Stop the Monsters
The Time Lords leaned back against the console, thinking as Clara and Rigsy hurried away from the flats. "This explains everything," the Doctor said. "They're from a universe with only two dimensions."
Adelaide nodded. "It's been theorized for a long time, but no one was ever able to go there and prove its existence. I witnessed a debate over it on Gallifrey."
The Doctor turned to her, eyes wide. "Was it while you were a student?" She nodded. "I was there! Where were you sitting?"
"We can discuss this later." She turned back around to the screen. "And what story were you planning on telling Danny?" she asked Clara, transitioning with ease from her conversation with the Doctor.

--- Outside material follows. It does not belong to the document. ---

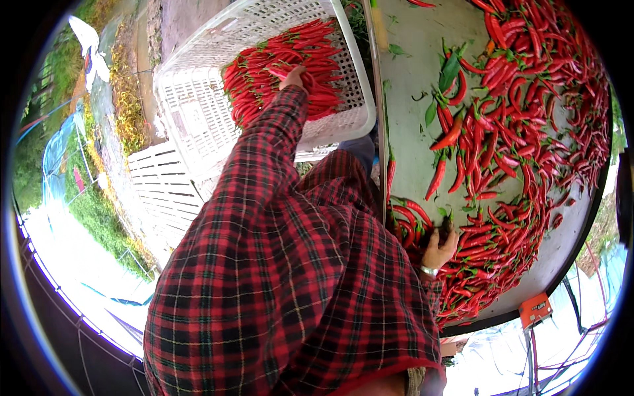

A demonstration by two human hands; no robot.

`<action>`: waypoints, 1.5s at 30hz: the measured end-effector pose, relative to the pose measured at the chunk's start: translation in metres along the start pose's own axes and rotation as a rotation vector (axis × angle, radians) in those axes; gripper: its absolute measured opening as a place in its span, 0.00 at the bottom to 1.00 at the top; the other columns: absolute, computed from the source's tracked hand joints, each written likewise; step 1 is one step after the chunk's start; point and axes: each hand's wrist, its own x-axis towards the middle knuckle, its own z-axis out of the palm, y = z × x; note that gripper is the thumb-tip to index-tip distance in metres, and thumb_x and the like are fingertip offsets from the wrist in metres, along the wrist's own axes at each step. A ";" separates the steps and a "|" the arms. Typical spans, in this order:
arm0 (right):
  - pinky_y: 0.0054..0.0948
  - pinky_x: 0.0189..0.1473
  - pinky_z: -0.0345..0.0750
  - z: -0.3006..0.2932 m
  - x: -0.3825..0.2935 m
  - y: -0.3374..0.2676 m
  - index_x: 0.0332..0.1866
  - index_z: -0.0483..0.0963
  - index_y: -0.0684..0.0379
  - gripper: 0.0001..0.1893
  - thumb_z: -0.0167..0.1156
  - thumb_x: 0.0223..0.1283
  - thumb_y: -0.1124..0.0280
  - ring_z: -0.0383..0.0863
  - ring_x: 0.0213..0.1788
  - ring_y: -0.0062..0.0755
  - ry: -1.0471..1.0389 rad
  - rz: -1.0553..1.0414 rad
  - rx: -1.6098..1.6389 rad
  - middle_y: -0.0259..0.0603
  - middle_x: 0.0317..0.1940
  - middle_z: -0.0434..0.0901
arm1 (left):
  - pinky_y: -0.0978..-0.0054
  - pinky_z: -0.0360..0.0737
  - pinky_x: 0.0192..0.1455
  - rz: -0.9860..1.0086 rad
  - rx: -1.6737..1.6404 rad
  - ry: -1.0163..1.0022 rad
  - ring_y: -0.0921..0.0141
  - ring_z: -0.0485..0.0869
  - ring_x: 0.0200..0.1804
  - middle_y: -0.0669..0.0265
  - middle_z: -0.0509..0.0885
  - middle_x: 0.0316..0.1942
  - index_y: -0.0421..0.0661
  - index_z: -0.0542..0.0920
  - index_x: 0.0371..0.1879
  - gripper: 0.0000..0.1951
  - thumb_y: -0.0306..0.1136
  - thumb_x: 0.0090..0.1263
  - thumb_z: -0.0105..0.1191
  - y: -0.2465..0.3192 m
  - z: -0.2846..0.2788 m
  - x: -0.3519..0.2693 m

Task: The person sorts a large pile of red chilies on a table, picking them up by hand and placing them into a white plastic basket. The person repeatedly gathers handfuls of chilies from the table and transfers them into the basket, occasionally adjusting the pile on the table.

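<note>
My left hand (296,79) is down inside a white perforated plastic crate (195,111), closed around a small bunch of red chili peppers (279,71). Beneath it, more red chilies (257,96) lie in neat layers, many with green stems towards the left. On the right, my right hand (440,250) rests at the near edge of a pile of loose red chilies (488,247) on a metal-looking table (411,163). A dark, shrivelled-looking piece (447,222) shows at its fingertips; whether the fingers grip it is unclear. That wrist wears a silvery band.
The table's raised edge (380,123) runs between crate and chilies. Loose green leaves (449,72) lie among the peppers. An orange box (535,310) sits by the table's rim. Left of me stands a white slatted surface (163,175), with plants and blue sheeting (62,148) beyond.
</note>
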 end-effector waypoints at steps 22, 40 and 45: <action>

The Doctor turned around too. "Or haven't you made it up yet?"
"Sorry, what?" Clara asked. "What was that?"
"Excellent lying, Dr. Oswald."
"Yeah?" Clara shrugged. "Well, thought it was pretty weak myself."
"I meant to us. You told us that Danny was okay with you being back on board the TARDIS."
"Well, he is."
Adelaide nodded. "Yes, because he doesn't know anything about it."
"Adelaide..."
"Congratulations," the Doctor said. "Lying is a vital survival skill."
"Well, there you go."
"But Adelaide hates it."
The screen went static, Clara wincing. "You're breaking up a bit."

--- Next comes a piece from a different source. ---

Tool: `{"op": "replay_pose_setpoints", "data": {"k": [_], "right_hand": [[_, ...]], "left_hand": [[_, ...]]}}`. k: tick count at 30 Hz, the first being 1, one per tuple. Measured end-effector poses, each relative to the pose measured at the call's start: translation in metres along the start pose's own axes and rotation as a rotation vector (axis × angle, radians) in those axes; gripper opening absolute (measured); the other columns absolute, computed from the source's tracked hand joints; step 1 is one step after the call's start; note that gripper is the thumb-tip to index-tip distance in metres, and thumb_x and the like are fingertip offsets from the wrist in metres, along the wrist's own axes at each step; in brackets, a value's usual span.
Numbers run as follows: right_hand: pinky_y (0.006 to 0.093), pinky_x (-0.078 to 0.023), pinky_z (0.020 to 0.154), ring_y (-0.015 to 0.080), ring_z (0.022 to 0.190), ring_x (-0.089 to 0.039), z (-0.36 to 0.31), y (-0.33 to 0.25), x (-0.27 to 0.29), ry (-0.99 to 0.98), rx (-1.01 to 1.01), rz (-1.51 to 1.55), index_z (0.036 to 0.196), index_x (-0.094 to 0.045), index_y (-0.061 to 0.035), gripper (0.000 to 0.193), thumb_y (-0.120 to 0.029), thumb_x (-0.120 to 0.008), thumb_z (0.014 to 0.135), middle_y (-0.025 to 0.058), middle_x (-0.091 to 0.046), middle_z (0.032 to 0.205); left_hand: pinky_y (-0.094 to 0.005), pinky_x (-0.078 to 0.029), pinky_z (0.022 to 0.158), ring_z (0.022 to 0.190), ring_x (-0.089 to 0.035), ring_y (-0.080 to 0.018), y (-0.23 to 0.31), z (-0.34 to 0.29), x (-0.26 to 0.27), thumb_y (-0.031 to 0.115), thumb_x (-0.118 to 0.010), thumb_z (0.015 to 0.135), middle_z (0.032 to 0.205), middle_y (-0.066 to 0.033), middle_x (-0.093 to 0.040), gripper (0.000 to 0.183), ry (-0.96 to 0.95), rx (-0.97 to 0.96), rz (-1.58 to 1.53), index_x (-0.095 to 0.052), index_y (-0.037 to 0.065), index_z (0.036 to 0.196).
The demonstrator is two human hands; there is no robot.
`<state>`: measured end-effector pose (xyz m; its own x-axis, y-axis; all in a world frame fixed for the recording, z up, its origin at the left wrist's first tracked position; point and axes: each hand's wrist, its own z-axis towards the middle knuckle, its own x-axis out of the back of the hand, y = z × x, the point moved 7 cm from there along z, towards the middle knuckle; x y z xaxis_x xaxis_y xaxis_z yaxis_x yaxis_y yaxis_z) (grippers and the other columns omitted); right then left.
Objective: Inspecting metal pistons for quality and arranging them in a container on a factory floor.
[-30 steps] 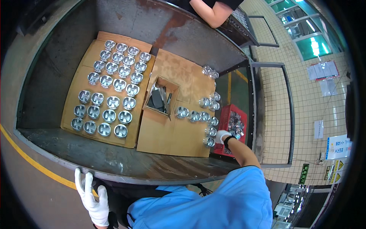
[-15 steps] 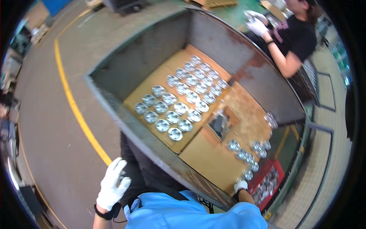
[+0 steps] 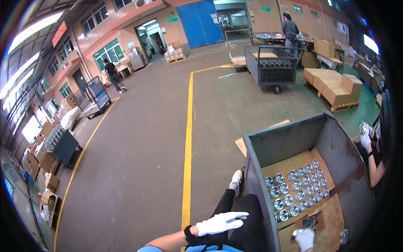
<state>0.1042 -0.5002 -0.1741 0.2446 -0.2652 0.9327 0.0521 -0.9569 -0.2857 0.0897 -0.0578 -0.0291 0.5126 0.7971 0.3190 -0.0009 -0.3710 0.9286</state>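
My left hand (image 3: 222, 223), in a white glove, is stretched out with fingers extended over my dark trousers, left of a grey metal bin (image 3: 289, 131), and holds nothing. Inside the bin, my right hand (image 3: 306, 240), also white-gloved, is closed around a shiny metal piston (image 3: 296, 232). Rows of similar pistons (image 3: 299, 194) stand on the cardboard lining at the far side of the bin. Beside my right hand, a dark object (image 3: 310, 222) lies in a cutout of the cardboard (image 3: 331, 212). A few more pistons (image 3: 344, 236) sit at the right.
A co-worker's gloved hands (image 3: 366, 131) hold something at the right. Farther off are a wheeled cart (image 3: 270, 69), cardboard boxes on a pallet (image 3: 333, 86) and two people. A yellow floor line (image 3: 189, 138) runs left of the bin; another cart (image 3: 62, 147) stands at the far left.
My view has swung up and to the left, showing the hall. My right hand has moved from the bin's near right corner toward the cutout, now with a piston in it. My left hand remains empty.
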Motion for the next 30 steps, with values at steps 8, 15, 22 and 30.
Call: {"op": "replay_pose_setpoints", "data": {"k": [8, 15, 22, 30], "right_hand": [[0.0397, -0.049, 0.056, 0.0288, 0.056, -0.058, -0.014, -0.392, 0.209, 0.444, 1.100, 0.083, 0.090, -0.073, -0.0085, 0.030, -0.013, -0.067, 0.061, 0.0076, -0.065, 0.072], [0.0409, -0.048, 0.058, 0.0258, 0.061, -0.060, -0.020, -0.455, 0.123, 0.165, 1.386, -0.016, 0.087, -0.066, -0.0014, 0.021, -0.022, -0.059, 0.086, 0.0141, -0.060, 0.066], [0.0323, -0.055, 0.074, 0.0224, 0.078, -0.068, 0.012, -0.413, 0.083, -0.552, 0.422, 1.412, 0.117, -0.061, 0.0045, 0.031, -0.011, -0.064, 0.090, 0.0136, -0.068, 0.095], [0.0185, -0.041, 0.056, 0.0035, 0.068, -0.052, 0.023, -0.402, 0.076, -0.655, 0.600, 1.310, 0.120, -0.060, -0.0051, 0.030, -0.022, -0.055, 0.095, 0.0000, -0.064, 0.097]], "left_hand": [[-0.0276, -0.054, 0.080, 0.093, -0.064, -0.0177, 0.036, -0.026, 0.026, 0.048, -0.050, 0.099, 0.130, -0.0082, -0.054, 0.070, -0.087, -0.103, -1.139, -0.019, 0.018, 0.154], [-0.0324, -0.048, 0.091, 0.113, -0.055, -0.0146, 0.012, -0.058, 0.038, 0.040, -0.061, 0.094, 0.135, -0.0020, -0.050, 0.068, 0.123, -0.093, -1.261, -0.029, 0.017, 0.149], [-0.0303, -0.043, 0.100, 0.115, -0.052, -0.0149, 0.018, -0.070, 0.074, 0.014, -0.076, 0.083, 0.124, -0.0040, -0.051, 0.067, 0.641, -0.240, -0.346, -0.041, 0.009, 0.139], [-0.0379, -0.049, 0.074, 0.083, -0.057, -0.0332, 0.082, -0.036, 0.066, 0.017, -0.082, 0.068, 0.099, -0.0131, -0.057, 0.056, 0.569, -0.373, 0.439, -0.062, 0.014, 0.120]]}}
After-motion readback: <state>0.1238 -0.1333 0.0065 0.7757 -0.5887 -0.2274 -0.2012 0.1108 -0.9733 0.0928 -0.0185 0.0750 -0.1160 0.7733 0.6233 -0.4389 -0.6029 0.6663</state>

The Doctor nodded, not seeing the screen. "Yeah, of course we are."
"No, really, Doctor," Adelaide said, making him turn around. "Breaking through the window could have affected the earpiece. Take it out and sonic it."

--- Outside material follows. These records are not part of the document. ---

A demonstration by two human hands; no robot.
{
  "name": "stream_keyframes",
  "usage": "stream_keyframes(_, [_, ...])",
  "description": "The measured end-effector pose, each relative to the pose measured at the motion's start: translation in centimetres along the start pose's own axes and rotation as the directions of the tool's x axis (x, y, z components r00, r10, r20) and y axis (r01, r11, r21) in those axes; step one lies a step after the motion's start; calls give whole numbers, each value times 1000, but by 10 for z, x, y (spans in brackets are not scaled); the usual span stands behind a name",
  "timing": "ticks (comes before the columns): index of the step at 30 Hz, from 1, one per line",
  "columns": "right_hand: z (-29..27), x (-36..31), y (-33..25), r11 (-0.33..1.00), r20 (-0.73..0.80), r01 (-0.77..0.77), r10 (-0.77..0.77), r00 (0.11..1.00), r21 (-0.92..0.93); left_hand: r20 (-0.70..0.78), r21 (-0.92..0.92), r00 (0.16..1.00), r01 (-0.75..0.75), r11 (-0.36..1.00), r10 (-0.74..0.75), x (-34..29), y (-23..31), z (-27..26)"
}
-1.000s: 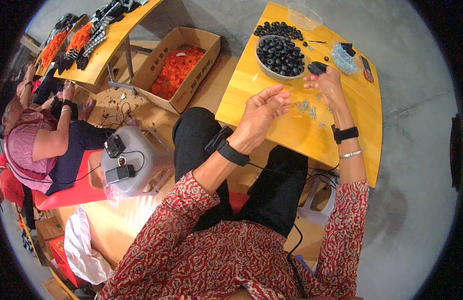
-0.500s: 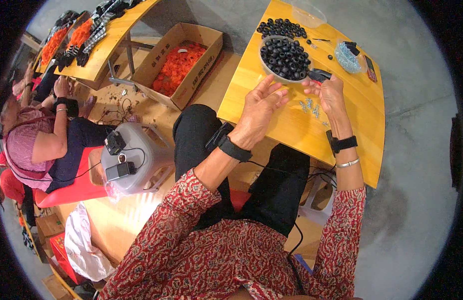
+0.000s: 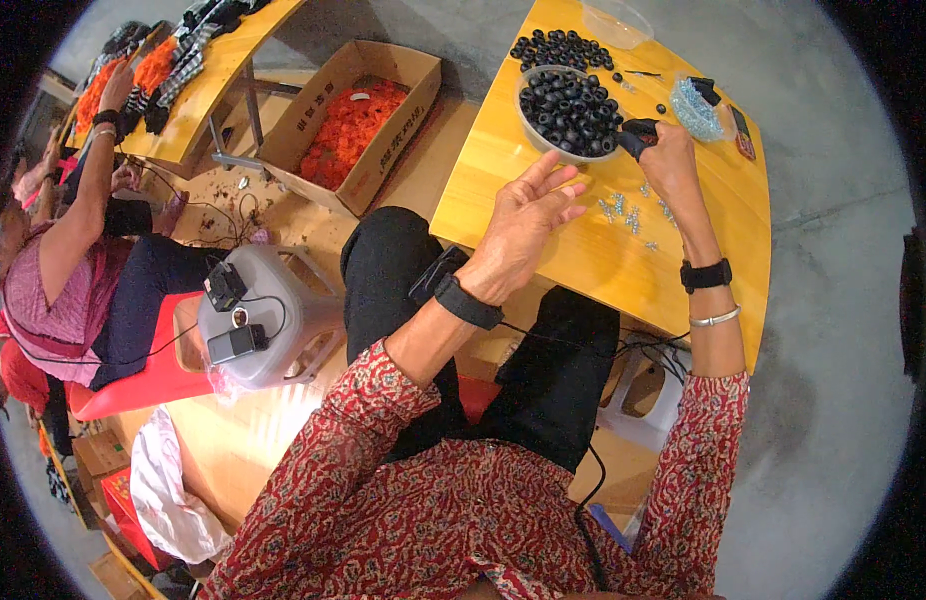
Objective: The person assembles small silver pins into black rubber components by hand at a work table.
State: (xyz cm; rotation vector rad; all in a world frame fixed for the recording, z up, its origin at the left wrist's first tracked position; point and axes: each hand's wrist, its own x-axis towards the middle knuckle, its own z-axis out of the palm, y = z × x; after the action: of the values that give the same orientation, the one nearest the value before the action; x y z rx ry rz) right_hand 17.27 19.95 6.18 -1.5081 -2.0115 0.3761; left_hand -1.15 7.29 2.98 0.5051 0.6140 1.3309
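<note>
A clear round bowl [image 3: 524, 118] of black round beads [image 3: 573, 108] stands on the yellow table. My left hand [image 3: 523, 222] hovers just in front of it, fingers stretched and apart, with nothing visible in them. To the right of the bowl, my right hand [image 3: 673, 165] is closed around a dark curved object [image 3: 638, 135], which sticks out toward the bowl's rim; its kind is hard to make out. Small silvery-blue pieces [image 3: 633, 218] lie scattered between my hands. More loose black beads [image 3: 561, 48] are spread behind the bowl.
A tub of pale blue pieces [image 3: 695, 110] and a phone-like device [image 3: 744, 134] sit at the table's right edge. A carton of orange material [image 3: 353, 135] stands left on the floor. A grey stool [image 3: 273, 320] carries small black devices. Another person [image 3: 73, 260] works at a far-left table.
My right hand has moved up and right and now grips the dark object beside the bowl. My left hand has barely shifted. The other person's arm has risen toward their table.
</note>
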Motion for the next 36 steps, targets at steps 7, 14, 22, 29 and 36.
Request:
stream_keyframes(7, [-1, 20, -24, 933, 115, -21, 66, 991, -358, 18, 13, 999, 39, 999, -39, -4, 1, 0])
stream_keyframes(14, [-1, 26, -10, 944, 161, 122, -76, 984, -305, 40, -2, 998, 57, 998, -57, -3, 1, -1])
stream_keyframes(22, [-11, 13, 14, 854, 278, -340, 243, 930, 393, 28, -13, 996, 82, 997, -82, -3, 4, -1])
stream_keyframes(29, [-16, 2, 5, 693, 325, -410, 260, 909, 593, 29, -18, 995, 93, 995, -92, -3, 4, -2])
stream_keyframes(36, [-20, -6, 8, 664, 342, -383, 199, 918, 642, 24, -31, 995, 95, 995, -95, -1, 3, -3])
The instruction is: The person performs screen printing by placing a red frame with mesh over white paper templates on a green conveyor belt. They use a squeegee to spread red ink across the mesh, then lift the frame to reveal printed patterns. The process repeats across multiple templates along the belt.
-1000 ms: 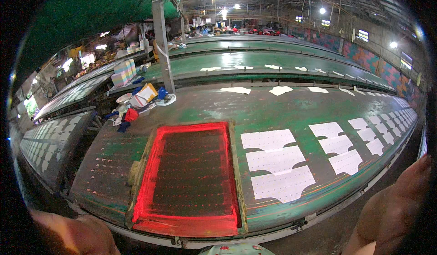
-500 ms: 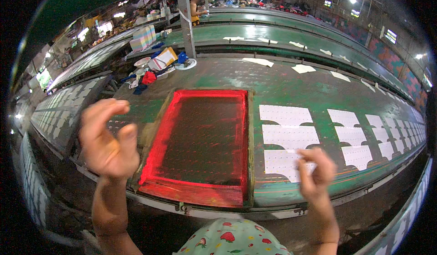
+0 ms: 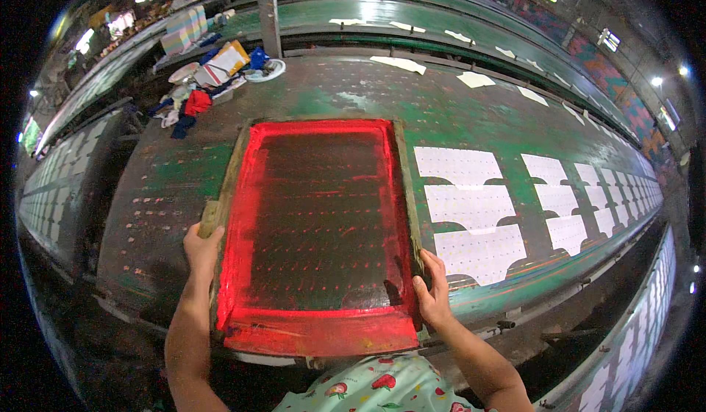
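Printing screen frame (image 3: 321, 228): rectangular, wooden-edged, dark mesh panel rimmed all round in bright red ink, thickest along the near edge. It lies flat on the green desk (image 3: 456, 110), long side running away from me. My left hand (image 3: 201, 248) grips the left rail near its lower half; my right hand (image 3: 434, 292) grips the right rail near the near corner, fingers (image 3: 422, 293) curled over the wood.

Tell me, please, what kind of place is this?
Probably a textile screen-printing workshop. Both hands, left hand and right hand, grip a red-inked printing screen on a long green table, beside rows of white cut fabric pieces.
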A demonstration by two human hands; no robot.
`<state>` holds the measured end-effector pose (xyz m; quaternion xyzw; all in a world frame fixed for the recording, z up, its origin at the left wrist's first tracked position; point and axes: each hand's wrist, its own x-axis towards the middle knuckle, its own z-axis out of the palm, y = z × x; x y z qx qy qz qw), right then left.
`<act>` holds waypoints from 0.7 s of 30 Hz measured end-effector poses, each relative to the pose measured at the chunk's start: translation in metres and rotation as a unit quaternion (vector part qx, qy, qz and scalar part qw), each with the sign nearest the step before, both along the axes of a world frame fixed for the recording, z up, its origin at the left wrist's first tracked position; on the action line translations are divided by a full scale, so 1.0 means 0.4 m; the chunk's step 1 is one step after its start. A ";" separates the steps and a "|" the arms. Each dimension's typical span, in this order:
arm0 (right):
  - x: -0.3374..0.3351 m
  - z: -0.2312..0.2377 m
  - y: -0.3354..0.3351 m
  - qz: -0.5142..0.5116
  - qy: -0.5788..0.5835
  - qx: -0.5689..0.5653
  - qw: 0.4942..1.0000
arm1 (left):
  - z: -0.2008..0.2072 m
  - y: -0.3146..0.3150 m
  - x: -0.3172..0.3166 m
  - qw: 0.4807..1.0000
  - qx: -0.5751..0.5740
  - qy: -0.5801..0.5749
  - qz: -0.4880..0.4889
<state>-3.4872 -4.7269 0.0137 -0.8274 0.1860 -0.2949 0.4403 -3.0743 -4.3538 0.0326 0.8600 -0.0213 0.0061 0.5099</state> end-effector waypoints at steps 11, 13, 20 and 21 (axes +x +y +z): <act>0.013 -0.005 -0.002 -0.069 -0.128 0.355 0.924 | 0.001 0.023 -0.009 0.989 -0.122 0.087 0.005; 0.003 0.028 -0.002 -0.069 -0.112 0.393 0.910 | -0.007 0.029 -0.006 0.987 -0.139 0.086 -0.007; 0.021 0.152 -0.065 0.001 -0.169 0.403 0.900 | 0.078 -0.001 -0.006 0.971 -0.198 0.119 -0.052; 0.011 0.168 -0.097 0.008 -0.158 0.375 0.913 | 0.095 -0.022 -0.013 0.968 -0.210 0.116 -0.068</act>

"Doing it." Clara did so, cutting off their communication with her for a moment. "Does it even still count as lying if you're doing it for someone's own good?" she mumbled, the Time Lords still able to hear her. "Well, like, technically their own good."
"...it's graffiti," another man was saying. "Stan."
Rigsy grabbed the paintbrush at the same moment Clara looked at the murals in question, and the Time Lords realized what had happened. "Clara, Clara!"
The Doctor ran to the TARDIS doors, sticking out his finger to poke Clara's elbow. "Clara, the mural. Clara, it's the mural! Over there, look, the mural! We've found the missing people, they're in the walls!"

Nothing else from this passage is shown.